I also wish more young people would consider part-time instead of full-time tertiary education. I could never afford to go to university full-time, so all four of my tertiary qualifications were earned part-time; two through correspondence study, and two through evening classes after work. I missed the "social experience" of life on campus, of course, but looking back, I can't say that did me any harm. Instead, I graduated every degree free of student loan debt, and having earned an increasingly good living in the process. Such distance education degrees are freely available to US students, particularly if they register with overseas institutions such as Britain's Open University or the University of South Africa (there are many others). Even better, the academic standards at foreign universities are often higher and more rigorous than those at US institutions, and free of many of the "politically correct" requirements that bedevil US curricula. That has the potential to deliver a superior education to students who are prepared to put in the work necessary to take advantage of it.
The Internet wasn't a factor when I did my degrees, but it would have helped enormously. Nowadays, when many Ivy League university lectures are available online, either free of charge or for a relatively small fee, it's indispensable. What's more, there are many accredited "online institutions" dedicated to providing low-cost, high-quality education. I know a couple of young people who are auditing lectures online from several different universities, then using what they've learned to "test out" of the subject requirements at the state universities where they've enrolled. Through careful planning, they've found they can complete more than half the required coursework in this fashion, and cut the time needed to earn a Bachelors degree almost in half - not to mention saving tens of thousands of dollars in course fees and related expenses.

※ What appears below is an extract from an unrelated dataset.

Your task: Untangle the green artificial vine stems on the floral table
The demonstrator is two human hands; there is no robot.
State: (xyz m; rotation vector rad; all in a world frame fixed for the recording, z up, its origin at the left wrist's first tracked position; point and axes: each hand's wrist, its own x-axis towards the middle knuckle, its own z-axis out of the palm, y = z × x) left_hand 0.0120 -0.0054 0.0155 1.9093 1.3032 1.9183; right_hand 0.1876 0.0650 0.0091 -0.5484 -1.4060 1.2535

Finally, of course, many jobs don't actually need a university education - it's just become expected by default. Mike Rowe deserves kudos for setting up the mikeroweWORKS Foundation, which offers "scholarships for jobs that actually exist", encouraging work-seekers to enter apprenticeships and technical studies instead of colleges. I highly encourage any young person looking for career opportunities to consider its programs. If I were younger, believe me, I'd be banging on his door first thing! Compared to most US colleges today, that's a no-brainer decision.